**Task instructions**
With the material below, print exactly the lines between the line holding "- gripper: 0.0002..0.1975" and the line holding "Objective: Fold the", inclusive. Add nothing else.

====

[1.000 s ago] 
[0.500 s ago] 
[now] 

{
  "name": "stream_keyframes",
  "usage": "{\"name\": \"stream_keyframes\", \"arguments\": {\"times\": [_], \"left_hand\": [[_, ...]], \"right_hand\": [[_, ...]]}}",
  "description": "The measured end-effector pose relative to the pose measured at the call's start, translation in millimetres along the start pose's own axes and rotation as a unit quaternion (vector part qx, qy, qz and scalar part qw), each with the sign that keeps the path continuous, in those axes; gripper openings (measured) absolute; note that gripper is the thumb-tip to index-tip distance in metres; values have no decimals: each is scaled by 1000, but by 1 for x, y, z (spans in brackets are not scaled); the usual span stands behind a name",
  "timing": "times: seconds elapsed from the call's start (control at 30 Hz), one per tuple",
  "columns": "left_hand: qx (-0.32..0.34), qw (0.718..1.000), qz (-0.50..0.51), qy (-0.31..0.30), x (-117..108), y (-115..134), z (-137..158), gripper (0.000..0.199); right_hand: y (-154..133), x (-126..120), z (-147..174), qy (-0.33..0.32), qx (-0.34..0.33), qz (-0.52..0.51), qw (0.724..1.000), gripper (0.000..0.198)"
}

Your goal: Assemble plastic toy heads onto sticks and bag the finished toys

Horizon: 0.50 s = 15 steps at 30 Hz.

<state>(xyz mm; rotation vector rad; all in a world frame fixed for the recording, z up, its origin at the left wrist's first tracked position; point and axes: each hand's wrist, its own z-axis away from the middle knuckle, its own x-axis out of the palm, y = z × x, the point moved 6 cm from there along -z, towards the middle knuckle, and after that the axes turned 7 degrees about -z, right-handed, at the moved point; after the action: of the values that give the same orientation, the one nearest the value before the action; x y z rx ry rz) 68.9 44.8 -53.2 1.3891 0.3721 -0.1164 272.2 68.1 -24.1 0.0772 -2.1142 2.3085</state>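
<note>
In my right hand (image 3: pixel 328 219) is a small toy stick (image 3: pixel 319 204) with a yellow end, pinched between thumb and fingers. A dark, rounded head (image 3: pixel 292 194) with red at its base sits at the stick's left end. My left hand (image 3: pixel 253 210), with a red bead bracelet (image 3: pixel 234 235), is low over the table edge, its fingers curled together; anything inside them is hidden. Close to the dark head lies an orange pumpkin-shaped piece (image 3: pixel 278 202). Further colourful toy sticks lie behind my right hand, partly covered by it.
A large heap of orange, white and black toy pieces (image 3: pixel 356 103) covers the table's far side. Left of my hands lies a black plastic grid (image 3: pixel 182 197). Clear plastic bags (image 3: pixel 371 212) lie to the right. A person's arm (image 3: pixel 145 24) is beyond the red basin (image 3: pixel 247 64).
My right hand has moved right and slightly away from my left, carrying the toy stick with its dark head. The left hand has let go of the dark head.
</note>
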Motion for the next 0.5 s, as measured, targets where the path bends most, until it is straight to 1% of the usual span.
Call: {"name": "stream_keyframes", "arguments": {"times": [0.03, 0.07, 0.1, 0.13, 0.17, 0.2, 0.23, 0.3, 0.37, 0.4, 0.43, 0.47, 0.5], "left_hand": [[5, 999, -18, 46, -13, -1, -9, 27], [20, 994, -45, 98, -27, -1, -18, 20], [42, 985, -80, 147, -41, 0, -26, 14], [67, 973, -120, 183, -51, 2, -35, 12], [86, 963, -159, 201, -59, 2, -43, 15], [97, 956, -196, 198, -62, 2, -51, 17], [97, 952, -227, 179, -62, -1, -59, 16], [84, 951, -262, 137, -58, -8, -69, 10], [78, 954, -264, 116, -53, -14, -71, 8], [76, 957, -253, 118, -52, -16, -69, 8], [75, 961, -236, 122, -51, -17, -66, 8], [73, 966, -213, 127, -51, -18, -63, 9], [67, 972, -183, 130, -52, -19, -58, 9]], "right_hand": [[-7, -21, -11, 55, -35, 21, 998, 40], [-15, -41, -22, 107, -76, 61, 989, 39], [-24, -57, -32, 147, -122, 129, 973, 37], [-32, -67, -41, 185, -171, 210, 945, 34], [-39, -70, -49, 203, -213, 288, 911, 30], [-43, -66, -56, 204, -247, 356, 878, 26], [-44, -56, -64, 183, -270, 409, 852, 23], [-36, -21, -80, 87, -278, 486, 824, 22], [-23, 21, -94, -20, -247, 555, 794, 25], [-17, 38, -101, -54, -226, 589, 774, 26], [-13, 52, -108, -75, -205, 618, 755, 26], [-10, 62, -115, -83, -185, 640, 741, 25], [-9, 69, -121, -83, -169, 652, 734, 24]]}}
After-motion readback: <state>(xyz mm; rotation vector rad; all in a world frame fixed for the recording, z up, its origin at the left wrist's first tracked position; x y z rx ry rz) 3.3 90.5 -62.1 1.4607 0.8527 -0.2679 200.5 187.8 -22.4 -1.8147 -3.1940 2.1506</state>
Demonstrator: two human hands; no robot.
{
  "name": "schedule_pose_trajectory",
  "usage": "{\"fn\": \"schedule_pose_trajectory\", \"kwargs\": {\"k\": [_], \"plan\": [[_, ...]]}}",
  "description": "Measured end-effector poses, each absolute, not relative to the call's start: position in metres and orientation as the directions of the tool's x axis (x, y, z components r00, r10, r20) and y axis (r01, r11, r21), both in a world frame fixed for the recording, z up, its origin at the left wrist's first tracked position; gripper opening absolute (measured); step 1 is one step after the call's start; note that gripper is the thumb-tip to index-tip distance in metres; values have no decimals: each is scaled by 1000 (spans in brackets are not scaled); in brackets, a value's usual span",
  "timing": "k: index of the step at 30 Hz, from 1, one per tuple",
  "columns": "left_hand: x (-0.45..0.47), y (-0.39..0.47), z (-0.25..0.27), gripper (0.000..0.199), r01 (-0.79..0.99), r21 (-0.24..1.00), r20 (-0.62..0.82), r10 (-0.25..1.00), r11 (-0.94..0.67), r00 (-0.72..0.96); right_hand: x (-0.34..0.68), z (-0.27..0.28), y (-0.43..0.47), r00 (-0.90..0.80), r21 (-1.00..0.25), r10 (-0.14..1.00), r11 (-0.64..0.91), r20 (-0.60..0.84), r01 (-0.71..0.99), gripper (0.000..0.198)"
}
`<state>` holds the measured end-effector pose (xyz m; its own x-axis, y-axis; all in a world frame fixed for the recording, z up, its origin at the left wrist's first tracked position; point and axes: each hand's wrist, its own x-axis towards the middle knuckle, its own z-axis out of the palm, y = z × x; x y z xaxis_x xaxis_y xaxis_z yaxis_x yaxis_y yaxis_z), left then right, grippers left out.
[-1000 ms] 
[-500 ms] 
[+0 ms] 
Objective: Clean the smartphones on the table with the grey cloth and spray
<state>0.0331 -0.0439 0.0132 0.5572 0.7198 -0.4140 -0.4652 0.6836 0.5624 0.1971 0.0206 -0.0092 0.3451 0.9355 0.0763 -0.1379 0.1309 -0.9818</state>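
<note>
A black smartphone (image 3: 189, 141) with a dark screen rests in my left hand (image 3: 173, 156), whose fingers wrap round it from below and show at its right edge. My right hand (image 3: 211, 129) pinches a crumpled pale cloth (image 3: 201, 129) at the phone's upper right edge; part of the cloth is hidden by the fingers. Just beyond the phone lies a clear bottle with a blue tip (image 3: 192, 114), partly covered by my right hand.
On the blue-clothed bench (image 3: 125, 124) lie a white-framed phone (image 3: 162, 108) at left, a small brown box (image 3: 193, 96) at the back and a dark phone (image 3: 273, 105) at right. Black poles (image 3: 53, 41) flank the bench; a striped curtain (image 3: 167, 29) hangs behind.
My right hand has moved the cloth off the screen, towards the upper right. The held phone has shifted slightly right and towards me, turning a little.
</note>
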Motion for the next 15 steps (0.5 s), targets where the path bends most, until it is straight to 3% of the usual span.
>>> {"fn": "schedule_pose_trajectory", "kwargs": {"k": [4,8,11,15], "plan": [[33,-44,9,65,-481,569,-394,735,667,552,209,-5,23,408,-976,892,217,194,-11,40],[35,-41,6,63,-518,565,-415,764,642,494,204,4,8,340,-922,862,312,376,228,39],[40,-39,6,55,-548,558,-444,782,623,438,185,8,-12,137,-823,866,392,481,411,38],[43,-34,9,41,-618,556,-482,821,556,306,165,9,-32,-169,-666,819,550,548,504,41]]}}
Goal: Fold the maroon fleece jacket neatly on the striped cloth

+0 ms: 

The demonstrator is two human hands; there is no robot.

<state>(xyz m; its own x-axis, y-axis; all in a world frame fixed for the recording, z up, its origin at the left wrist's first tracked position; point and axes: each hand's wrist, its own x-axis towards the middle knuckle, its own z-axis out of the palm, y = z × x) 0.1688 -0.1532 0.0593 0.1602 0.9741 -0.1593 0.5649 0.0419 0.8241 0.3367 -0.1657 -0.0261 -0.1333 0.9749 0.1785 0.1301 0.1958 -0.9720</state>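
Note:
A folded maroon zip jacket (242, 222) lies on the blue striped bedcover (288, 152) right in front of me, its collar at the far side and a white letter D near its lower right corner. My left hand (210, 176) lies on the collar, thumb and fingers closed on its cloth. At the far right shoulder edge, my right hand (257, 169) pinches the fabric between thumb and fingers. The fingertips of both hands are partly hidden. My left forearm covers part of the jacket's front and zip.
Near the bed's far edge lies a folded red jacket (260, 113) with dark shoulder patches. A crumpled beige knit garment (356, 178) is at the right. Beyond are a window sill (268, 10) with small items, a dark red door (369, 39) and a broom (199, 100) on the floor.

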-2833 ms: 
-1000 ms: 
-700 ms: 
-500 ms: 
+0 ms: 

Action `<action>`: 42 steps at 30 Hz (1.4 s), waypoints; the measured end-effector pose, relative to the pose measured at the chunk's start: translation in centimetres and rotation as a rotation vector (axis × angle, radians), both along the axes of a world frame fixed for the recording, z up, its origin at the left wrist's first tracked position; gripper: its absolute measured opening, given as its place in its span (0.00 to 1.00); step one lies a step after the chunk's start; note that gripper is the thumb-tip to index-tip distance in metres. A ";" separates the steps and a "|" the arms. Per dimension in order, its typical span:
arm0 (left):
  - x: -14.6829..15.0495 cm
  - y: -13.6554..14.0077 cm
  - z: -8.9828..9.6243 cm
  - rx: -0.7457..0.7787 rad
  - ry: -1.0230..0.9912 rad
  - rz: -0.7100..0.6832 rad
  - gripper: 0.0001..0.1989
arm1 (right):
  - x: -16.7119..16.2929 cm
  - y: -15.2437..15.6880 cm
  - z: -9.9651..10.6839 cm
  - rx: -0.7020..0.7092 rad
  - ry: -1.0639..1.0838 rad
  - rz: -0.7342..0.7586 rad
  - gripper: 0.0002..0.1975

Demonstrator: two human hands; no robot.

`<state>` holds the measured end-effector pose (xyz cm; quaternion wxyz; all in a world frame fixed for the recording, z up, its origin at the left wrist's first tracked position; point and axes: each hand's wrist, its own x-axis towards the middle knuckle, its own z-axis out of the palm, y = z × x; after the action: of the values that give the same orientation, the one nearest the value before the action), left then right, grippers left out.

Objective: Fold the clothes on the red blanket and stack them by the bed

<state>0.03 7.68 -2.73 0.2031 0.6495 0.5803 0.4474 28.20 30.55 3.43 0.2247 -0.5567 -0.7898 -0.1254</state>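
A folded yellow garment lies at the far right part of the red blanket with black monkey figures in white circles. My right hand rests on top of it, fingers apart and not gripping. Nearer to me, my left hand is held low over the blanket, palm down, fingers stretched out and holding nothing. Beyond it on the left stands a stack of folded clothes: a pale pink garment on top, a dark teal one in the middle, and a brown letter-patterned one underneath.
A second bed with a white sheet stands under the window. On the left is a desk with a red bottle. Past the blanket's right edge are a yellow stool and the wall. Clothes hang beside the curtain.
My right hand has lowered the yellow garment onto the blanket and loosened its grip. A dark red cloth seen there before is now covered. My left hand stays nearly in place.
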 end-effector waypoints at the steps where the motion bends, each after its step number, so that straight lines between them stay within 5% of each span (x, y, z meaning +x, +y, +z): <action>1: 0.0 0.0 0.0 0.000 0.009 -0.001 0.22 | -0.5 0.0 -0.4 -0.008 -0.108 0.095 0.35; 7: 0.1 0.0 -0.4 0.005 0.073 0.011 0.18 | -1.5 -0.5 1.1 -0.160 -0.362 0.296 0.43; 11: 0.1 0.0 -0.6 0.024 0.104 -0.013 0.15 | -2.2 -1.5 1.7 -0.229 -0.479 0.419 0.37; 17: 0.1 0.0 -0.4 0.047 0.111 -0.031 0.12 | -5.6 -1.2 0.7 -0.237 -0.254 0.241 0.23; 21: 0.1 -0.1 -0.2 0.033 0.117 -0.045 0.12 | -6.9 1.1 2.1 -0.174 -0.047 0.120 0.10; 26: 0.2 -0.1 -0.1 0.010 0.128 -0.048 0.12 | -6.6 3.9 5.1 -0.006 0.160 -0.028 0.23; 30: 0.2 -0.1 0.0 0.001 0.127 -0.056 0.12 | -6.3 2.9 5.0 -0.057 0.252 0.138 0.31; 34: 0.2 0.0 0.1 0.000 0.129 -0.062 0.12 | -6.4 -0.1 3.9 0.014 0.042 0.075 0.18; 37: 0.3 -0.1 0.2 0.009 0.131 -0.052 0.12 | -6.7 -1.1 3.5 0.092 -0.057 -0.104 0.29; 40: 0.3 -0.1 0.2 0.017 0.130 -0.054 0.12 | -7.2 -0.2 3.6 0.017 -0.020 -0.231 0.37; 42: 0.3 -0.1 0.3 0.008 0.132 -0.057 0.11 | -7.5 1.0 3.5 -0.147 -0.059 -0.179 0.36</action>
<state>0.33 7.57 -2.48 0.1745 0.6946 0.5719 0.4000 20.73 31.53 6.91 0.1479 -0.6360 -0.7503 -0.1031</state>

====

**Answer**
  - gripper: 0.0002..0.1975

Demonstrator: two human hands; no robot.

`<state>` holds the measured end-effector pose (xyz cm; quaternion wxyz; all in a world frame fixed for the recording, z up, its origin at the left wrist's first tracked position; point and axes: each hand's wrist, its own x-axis towards the middle knuckle, its own z-axis out of the palm, y = z × x; after the action: of the values that give the same orientation, the one nearest the value before the action), left then right, grippers left out.

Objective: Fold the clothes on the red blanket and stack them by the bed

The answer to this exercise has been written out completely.